Young-rags-to-mature-riches memoir by broker and motivational speaker Gardner.
Born and raised in the Milwaukee ghetto, the author pulled himself up from considerable disadvantage. He was fatherless, and his adored mother wasn’t always around; once, as a child, he spied her at a family funeral accompanied by a prison guard. When beautiful, evanescent Moms was there, Chris also had to deal with Freddie “I ain’t your goddamn daddy!” Triplett, one of the meanest stepfathers in recent literature. Chris did “the dozens” with the homies, boosted a bit and in the course of youthful adventure was raped.
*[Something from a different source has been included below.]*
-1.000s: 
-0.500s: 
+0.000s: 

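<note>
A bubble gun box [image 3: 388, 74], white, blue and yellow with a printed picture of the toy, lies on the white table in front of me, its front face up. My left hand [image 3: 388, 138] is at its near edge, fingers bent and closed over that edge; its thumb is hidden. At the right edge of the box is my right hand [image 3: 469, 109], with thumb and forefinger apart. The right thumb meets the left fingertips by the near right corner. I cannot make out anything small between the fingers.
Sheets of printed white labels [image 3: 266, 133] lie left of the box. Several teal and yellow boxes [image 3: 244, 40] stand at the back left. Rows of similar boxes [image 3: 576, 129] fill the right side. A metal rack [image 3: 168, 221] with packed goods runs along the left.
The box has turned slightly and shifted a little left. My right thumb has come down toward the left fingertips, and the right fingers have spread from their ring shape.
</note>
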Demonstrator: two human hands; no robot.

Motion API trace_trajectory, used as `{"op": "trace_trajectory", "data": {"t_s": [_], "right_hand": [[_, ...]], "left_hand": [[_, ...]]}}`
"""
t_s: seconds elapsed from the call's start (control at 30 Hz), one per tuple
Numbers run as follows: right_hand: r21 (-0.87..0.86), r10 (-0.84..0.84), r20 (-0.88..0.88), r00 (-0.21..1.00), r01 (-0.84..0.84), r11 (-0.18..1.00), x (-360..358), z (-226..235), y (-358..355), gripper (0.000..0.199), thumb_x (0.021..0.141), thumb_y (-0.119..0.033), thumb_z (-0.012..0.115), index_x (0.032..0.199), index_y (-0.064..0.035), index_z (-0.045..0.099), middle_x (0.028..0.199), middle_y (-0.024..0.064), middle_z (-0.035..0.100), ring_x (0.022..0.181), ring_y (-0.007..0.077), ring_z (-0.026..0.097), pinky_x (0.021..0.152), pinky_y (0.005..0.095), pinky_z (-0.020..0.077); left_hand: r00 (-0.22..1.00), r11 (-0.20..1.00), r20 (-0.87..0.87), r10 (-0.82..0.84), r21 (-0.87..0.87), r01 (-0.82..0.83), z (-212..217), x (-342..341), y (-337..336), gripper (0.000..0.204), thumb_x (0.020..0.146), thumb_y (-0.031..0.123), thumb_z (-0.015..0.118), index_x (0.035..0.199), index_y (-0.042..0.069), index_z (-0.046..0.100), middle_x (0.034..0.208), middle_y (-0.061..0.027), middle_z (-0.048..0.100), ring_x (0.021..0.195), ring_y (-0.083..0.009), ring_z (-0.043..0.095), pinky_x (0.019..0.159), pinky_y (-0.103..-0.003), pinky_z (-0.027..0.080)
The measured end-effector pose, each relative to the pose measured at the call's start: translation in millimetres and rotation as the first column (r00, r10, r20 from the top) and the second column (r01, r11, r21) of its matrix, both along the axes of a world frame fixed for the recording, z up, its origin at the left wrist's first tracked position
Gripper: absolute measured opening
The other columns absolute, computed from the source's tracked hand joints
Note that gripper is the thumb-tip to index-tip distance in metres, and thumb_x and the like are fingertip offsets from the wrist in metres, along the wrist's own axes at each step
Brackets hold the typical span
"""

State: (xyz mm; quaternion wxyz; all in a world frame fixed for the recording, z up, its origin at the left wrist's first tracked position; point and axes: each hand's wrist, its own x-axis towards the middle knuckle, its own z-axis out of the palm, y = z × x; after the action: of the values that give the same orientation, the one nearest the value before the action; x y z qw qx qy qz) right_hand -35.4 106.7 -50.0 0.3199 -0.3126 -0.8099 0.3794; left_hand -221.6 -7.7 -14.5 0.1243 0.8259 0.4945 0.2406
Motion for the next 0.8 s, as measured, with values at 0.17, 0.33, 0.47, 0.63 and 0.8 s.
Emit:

His heroes were Miles Davis, James Brown and Muhammad Ali. Meanwhile, at the behest of Moms, he developed a fondness for reading. He joined the Navy and became a medic (preparing badass Marines for proctology), and a proficient lab technician. Moving up in San Francisco, married and then divorced, he sold medical supplies. He was recruited as a trainee at Dean Witter just around the time he became a homeless single father. All his belongings in a shopping cart, Gardner sometimes slept with his young son at the office (apparently undiscovered by the night cleaning crew). The two also frequently bedded down in a public restroom. After Gardner’s talents were finally appreciated by the firm of Bear Stearns, his American Dream became real. He got the cool duds, hot car and fine ladies so coveted from afar back in the day. He even had a meeting with Nelson Mandela. Through it all, he remained a prideful parent. His own no-daddy blues are gone now.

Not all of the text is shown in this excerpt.